Exercise prompt:
From the material below, work out how many lines contain "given" and answer with the number only.

Data for the task:
--------------------

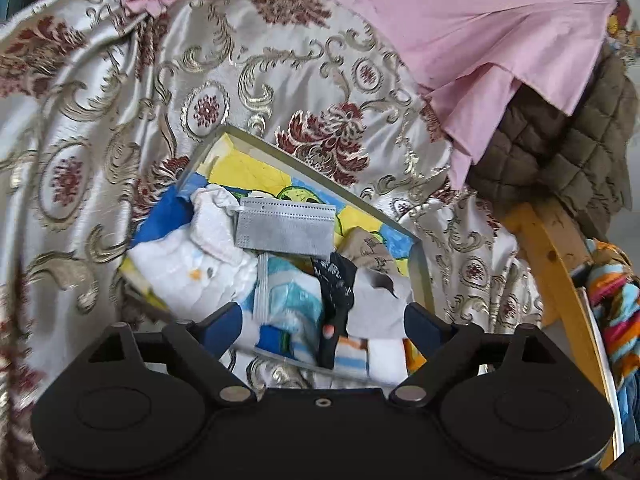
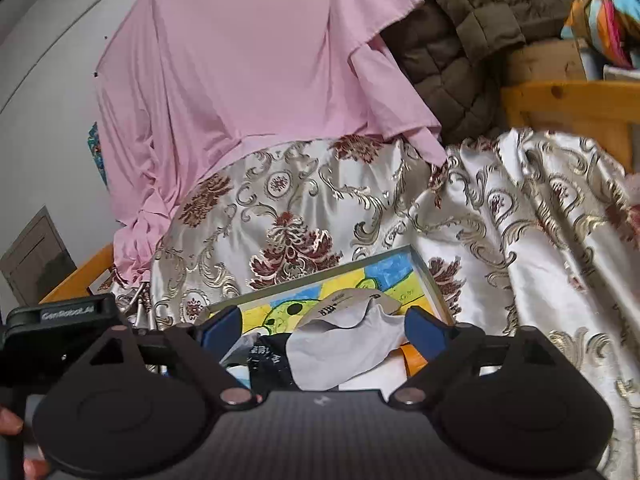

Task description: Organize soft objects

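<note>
A shallow box with a yellow-and-blue painted bottom lies on patterned brocade. In it are a grey face mask, a white cloth, a blue-and-white packet, a black sock and a grey sock. My left gripper hangs open above the box's near end, pads apart and pressing on nothing. In the right wrist view the same box shows the grey sock, a beige sock and the black sock. My right gripper is open over them and holds nothing.
Silver-and-maroon brocade cloth covers the surface around the box. A pink garment hangs behind, with a brown quilted jacket beside it. A wooden frame and a bright striped cloth stand at the right. A hand shows at the lower left.
</note>
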`<state>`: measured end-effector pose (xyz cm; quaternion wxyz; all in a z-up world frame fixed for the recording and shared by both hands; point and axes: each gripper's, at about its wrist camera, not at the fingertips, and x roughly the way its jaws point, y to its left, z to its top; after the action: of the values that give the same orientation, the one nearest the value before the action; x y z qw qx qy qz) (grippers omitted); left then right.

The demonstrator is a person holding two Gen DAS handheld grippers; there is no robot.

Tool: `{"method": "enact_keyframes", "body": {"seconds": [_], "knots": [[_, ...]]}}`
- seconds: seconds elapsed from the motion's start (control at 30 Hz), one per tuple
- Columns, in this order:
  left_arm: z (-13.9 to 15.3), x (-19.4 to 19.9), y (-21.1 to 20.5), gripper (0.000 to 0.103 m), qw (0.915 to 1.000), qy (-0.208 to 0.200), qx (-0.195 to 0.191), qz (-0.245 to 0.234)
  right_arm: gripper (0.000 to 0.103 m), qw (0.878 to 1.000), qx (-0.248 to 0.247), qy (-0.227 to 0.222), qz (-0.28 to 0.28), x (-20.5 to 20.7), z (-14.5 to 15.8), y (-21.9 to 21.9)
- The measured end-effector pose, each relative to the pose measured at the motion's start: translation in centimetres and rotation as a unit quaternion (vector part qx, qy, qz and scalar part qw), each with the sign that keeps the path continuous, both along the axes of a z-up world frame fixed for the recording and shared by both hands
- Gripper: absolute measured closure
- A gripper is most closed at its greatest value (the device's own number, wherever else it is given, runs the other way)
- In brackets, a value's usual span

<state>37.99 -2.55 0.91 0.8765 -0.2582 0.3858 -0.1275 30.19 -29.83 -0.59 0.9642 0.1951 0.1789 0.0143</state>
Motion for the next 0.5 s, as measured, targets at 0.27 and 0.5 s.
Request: {"method": "enact_keyframes", "body": {"seconds": [0.27, 0.5], "knots": [[1.7, -7.3, 1.1, 0.009, 0.997, -0.066, 0.038, -0.011, 0.004, 0.999, -0.042, -0.016, 0.002, -5.1, 2.3, 1.9], [2.1, -13.3, 1.9, 0.004, 0.9904, -0.114, 0.078, -0.009, 0.001, 0.997, -0.07, -0.014, 0.011, -9.7, 2.9, 3.9]]}}
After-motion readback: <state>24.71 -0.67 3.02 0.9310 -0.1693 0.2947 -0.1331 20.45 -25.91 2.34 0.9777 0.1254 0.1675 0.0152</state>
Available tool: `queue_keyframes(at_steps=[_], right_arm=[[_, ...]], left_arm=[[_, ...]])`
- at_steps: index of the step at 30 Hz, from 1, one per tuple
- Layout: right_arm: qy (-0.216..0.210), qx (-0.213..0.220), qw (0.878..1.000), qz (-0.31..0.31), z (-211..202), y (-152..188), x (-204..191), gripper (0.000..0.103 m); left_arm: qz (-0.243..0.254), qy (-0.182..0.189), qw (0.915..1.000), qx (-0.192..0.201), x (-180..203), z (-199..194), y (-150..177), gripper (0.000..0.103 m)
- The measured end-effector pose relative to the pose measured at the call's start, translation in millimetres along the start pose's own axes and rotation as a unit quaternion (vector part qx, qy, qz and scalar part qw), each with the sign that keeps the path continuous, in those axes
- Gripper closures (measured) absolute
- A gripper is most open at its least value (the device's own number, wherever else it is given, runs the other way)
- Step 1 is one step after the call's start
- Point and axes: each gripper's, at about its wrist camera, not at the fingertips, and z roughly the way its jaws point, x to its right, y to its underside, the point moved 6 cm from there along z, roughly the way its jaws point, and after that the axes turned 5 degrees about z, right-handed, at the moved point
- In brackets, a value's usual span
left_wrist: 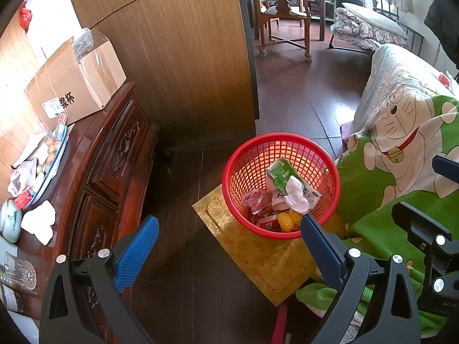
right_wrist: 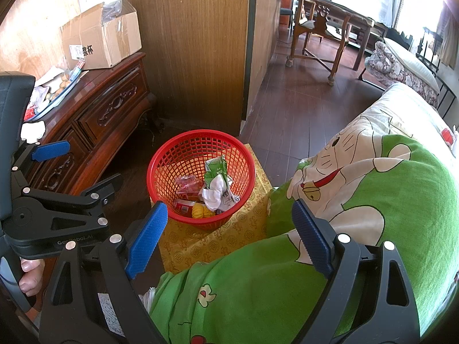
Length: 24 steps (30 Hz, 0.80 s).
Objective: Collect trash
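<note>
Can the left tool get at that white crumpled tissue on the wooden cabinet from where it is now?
Probably yes. The left tool is open and holds nothing, and the white crumpled tissue lies exposed near the front edge of the wooden cabinet, off to its left. Nothing covers it, though a white lidded jar sits close beside it.

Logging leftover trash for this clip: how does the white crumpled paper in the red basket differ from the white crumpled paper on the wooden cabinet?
The crumpled paper in the basket lies on top of wrappers inside the red basket; the crumpled paper on the cabinet lies on the dark wooden cabinet top, beside a lidded ceramic cup. The first looks twisted and bunched, the second flatter and more spread. Both are white, and neither is held.
</note>
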Motion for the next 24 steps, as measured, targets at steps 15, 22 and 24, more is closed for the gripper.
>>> queue_keyframes(at_steps=[15, 22, 24], right_arm=[[0.0, 0.0, 1.0, 0.0, -0.1, 0.0, 0.2, 0.017], [0.0, 0.0, 1.0, 0.0, -0.2, 0.1, 0.1, 0.017], [0.0, 0.0, 1.0, 0.0, 0.0, 0.1, 0.1, 0.017]], left_arm=[[-0.002, 0.0, 1.0, -0.002, -0.7, 0.7, 1.2, 0.006], [-0.005, -0.001, 1.0, -0.003, -0.3, 0.7, 2.4, 0.006], [-0.005, -0.001, 1.0, -0.003, -0.7, 0.8, 2.4, 0.006]])
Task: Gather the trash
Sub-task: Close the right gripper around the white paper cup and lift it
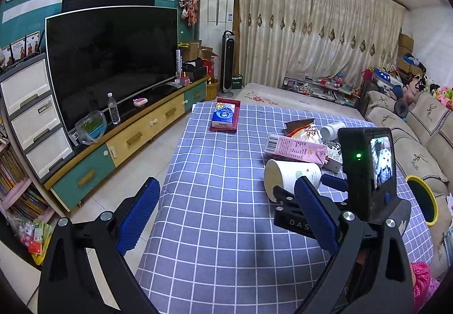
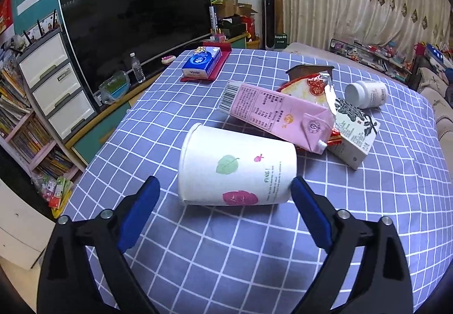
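Observation:
A white paper cup (image 2: pixel 236 165) lies on its side on the blue checked tablecloth (image 2: pixel 226 243). My right gripper (image 2: pixel 225 186) is open with its blue fingers at either side of the cup's near edge. Behind the cup lie a pink carton (image 2: pixel 280 113), a patterned box (image 2: pixel 354 133), a foil snack bag (image 2: pixel 308 87) and a white pill bottle (image 2: pixel 366 94). My left gripper (image 1: pixel 226 195) is open and empty over the tablecloth (image 1: pixel 220 172), left of the right gripper's body (image 1: pixel 365 175). The cup (image 1: pixel 291 176) and carton (image 1: pixel 294 148) show there too.
A tissue pack on a red tray (image 2: pixel 202 62) sits at the table's far end. A yellow-rimmed bin (image 1: pixel 423 199) stands at the right by the sofa (image 1: pixel 419 127). A TV (image 1: pixel 110 59) on a low cabinet lines the left wall.

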Demonstrator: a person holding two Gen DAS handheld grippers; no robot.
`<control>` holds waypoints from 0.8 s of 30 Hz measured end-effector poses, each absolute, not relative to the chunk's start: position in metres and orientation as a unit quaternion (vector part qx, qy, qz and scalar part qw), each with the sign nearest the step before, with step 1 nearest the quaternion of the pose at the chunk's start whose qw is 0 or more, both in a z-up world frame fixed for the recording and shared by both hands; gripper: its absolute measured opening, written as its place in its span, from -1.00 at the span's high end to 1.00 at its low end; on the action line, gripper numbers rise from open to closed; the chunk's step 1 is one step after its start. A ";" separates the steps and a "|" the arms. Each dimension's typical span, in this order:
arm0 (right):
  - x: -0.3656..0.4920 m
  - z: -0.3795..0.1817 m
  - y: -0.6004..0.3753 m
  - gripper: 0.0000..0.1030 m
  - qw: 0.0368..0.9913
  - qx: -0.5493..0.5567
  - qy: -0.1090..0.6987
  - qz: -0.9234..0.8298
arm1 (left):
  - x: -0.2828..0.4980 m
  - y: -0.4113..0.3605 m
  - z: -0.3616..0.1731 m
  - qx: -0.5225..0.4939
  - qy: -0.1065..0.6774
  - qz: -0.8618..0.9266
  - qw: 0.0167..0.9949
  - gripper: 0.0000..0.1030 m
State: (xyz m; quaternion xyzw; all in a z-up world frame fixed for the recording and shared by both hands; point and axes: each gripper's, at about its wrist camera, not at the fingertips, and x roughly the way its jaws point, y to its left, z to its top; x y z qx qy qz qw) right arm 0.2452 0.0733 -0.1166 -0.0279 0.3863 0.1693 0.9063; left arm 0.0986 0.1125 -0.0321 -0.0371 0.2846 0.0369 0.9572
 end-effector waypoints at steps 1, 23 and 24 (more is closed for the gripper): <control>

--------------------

Task solution:
2